> [Your instructions] Every line with the string "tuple" must be copied from the entries below.

> [Available data]
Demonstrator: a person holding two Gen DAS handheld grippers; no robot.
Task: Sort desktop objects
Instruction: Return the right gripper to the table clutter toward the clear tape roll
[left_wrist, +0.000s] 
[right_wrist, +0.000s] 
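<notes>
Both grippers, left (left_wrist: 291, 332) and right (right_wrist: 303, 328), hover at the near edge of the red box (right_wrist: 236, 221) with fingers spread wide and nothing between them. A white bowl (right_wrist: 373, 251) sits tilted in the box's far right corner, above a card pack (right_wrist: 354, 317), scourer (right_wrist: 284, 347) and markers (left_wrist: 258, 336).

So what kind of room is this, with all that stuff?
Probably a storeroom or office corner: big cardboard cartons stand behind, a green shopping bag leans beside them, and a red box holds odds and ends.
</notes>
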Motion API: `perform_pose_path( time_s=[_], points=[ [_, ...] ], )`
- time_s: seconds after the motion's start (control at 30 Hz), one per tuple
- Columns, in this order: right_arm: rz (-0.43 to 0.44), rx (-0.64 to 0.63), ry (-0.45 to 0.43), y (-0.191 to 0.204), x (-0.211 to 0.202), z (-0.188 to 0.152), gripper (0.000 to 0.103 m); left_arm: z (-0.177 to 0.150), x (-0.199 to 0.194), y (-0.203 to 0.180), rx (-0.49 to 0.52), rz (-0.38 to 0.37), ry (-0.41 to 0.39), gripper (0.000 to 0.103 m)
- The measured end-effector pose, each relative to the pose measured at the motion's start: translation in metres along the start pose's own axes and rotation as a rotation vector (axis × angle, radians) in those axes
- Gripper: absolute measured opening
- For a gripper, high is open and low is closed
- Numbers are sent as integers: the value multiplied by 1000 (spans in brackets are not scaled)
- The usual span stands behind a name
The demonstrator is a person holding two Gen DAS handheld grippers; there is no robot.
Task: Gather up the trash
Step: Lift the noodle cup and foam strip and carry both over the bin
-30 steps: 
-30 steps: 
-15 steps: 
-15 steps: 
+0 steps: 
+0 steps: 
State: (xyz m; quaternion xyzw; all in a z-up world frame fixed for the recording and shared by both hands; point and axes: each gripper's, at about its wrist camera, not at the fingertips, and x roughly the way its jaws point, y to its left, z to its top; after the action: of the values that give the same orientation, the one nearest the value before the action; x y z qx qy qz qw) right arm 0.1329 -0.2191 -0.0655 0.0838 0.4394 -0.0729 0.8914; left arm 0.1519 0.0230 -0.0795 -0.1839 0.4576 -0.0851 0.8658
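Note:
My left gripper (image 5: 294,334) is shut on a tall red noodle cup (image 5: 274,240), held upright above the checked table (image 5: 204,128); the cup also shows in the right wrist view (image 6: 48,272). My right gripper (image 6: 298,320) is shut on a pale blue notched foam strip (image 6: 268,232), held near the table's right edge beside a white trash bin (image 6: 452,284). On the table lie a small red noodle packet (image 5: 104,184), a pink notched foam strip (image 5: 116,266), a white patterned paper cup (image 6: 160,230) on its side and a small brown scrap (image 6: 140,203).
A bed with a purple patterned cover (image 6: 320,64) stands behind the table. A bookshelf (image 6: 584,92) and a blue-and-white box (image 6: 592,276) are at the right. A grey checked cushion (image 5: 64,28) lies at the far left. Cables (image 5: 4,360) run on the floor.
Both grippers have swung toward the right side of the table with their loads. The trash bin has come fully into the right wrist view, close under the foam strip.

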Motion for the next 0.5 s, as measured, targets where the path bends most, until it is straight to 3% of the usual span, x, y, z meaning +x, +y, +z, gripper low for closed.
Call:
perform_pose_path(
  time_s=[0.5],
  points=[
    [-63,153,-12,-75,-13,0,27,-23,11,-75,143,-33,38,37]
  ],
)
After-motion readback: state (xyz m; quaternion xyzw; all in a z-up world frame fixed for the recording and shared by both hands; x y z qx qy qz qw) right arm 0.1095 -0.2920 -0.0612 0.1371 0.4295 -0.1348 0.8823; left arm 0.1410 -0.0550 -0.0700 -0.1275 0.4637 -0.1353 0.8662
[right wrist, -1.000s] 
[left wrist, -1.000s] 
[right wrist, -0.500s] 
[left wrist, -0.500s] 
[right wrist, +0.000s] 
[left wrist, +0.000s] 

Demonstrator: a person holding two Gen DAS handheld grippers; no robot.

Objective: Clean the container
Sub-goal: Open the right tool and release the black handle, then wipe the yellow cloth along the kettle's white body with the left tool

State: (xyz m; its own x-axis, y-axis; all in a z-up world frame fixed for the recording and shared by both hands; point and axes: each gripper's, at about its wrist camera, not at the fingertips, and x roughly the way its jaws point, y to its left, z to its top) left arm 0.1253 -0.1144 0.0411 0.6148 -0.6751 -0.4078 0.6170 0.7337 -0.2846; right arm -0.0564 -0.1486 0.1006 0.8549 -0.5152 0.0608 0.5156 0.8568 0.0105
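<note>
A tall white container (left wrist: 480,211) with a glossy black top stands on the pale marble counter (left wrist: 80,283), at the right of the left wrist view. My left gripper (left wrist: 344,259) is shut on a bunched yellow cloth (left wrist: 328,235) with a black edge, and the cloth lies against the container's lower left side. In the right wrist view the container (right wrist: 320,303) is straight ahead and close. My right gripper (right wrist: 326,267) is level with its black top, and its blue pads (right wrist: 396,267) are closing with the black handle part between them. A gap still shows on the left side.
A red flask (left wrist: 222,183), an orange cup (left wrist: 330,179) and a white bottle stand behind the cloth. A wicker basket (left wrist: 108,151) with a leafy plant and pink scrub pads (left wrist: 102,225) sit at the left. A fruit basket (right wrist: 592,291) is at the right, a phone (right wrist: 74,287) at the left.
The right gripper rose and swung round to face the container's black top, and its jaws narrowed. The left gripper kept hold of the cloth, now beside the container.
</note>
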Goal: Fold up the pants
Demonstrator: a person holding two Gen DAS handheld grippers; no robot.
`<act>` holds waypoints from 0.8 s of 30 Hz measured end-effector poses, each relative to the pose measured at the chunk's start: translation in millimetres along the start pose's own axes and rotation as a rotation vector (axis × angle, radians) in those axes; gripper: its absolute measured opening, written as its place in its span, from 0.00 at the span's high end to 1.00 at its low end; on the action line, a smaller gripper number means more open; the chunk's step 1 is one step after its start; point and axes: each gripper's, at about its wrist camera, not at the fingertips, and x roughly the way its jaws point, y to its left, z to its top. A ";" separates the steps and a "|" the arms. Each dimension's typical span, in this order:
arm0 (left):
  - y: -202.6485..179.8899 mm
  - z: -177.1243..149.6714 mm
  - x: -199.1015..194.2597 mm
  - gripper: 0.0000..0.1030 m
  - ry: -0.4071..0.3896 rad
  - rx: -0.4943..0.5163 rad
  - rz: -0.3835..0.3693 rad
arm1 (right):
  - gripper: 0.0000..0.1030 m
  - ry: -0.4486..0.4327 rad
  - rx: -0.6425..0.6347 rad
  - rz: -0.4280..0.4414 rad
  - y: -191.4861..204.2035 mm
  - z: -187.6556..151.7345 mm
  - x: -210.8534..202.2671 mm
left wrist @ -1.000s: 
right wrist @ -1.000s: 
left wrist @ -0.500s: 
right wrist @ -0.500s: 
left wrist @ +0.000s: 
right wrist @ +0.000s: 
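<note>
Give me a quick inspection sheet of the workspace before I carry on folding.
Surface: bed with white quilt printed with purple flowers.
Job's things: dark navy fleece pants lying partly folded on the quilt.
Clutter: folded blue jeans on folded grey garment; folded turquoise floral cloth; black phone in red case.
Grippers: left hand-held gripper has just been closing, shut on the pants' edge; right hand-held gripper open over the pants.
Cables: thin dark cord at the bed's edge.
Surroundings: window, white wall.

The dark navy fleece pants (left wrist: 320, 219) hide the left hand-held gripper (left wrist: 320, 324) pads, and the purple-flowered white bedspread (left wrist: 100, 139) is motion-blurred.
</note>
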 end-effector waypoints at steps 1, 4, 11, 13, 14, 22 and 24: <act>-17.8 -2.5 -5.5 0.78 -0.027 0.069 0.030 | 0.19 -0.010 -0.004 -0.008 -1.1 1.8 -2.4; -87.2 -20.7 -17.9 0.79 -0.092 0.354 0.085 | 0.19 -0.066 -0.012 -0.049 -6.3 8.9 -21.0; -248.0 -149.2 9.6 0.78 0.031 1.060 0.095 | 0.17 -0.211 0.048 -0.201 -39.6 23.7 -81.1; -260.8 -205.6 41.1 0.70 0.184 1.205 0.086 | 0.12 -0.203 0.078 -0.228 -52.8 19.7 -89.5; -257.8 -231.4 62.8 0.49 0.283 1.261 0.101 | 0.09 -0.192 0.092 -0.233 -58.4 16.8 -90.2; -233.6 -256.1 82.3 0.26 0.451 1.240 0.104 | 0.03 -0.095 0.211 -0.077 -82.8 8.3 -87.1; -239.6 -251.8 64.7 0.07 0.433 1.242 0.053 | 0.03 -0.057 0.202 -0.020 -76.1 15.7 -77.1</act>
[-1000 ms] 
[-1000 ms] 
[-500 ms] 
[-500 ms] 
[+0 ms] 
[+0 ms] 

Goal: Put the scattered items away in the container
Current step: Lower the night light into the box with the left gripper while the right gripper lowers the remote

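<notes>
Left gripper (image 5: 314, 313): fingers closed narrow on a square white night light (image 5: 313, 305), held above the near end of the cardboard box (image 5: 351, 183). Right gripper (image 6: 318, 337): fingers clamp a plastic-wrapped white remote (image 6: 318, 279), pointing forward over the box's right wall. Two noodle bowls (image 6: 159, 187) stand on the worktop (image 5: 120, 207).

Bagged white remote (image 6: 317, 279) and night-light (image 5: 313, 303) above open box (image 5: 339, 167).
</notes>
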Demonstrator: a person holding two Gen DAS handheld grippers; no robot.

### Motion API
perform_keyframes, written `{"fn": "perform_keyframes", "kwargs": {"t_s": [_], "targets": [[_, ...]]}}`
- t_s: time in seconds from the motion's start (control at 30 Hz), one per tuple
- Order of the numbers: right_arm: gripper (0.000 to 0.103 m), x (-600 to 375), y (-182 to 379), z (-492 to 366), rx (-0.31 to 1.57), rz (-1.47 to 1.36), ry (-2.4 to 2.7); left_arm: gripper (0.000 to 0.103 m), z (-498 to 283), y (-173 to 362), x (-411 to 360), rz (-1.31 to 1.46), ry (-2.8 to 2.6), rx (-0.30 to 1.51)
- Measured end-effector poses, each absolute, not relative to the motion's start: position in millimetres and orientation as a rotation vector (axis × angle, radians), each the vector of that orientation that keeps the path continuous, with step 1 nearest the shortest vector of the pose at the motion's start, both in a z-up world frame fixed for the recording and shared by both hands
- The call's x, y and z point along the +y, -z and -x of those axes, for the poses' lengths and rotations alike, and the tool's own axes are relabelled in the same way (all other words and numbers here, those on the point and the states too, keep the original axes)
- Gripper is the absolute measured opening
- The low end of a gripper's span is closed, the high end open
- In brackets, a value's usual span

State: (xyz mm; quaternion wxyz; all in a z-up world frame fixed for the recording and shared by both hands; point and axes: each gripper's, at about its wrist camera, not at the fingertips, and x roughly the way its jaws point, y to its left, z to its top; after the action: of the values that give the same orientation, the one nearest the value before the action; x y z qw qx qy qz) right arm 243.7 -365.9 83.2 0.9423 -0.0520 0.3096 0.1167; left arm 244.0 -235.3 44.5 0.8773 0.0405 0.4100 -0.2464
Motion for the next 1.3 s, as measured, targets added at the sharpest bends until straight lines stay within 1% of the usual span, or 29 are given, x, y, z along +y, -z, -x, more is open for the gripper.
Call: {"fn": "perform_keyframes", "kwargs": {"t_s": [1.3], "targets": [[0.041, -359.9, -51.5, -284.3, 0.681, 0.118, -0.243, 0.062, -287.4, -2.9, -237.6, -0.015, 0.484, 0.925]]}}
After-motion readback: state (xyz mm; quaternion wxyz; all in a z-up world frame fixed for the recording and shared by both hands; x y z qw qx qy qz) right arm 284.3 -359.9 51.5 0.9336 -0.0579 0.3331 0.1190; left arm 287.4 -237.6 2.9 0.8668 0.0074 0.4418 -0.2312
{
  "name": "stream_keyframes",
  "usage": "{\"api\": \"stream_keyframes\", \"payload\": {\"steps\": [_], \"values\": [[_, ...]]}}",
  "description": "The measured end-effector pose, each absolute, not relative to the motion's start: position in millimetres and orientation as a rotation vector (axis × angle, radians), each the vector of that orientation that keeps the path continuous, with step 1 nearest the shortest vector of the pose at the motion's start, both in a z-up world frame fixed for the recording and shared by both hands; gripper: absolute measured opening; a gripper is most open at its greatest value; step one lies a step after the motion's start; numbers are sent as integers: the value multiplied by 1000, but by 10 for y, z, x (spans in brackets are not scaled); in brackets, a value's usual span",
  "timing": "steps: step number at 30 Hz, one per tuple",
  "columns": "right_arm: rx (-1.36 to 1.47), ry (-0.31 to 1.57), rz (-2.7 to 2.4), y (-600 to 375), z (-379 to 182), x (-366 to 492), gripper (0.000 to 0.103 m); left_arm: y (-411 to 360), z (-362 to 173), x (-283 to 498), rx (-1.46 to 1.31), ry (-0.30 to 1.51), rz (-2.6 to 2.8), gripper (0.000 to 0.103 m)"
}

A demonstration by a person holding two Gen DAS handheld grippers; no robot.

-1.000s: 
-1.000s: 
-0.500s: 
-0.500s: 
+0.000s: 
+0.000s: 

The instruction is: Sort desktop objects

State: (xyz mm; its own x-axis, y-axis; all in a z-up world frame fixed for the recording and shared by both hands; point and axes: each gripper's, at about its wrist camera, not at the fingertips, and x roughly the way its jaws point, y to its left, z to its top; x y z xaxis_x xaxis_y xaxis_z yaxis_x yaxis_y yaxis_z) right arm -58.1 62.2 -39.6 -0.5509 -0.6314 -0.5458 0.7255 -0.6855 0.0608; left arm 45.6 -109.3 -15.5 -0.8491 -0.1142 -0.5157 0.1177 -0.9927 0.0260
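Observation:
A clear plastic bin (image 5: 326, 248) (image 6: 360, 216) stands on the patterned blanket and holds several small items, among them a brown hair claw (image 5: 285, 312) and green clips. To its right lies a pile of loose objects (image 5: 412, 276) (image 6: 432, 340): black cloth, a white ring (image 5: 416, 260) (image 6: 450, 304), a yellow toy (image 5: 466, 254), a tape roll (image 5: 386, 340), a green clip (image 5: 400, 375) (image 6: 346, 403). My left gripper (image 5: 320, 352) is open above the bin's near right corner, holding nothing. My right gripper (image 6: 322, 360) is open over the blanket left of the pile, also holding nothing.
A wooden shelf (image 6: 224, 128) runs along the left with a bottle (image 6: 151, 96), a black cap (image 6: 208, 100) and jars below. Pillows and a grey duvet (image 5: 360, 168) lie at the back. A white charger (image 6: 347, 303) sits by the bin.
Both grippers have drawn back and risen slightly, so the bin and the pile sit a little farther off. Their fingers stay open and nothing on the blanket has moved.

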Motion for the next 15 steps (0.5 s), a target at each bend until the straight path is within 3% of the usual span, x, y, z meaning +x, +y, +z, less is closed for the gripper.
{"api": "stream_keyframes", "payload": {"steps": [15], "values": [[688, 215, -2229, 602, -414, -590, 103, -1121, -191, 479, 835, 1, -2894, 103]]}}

> [Reply to the task]
- time_s: seconds after the motion's start (control at 30 Hz), one per tuple
- t_s: time in seconds from the motion's start (control at 30 Hz), one per tuple
  "timing": "steps: step number at 30 Hz, one per tuple",

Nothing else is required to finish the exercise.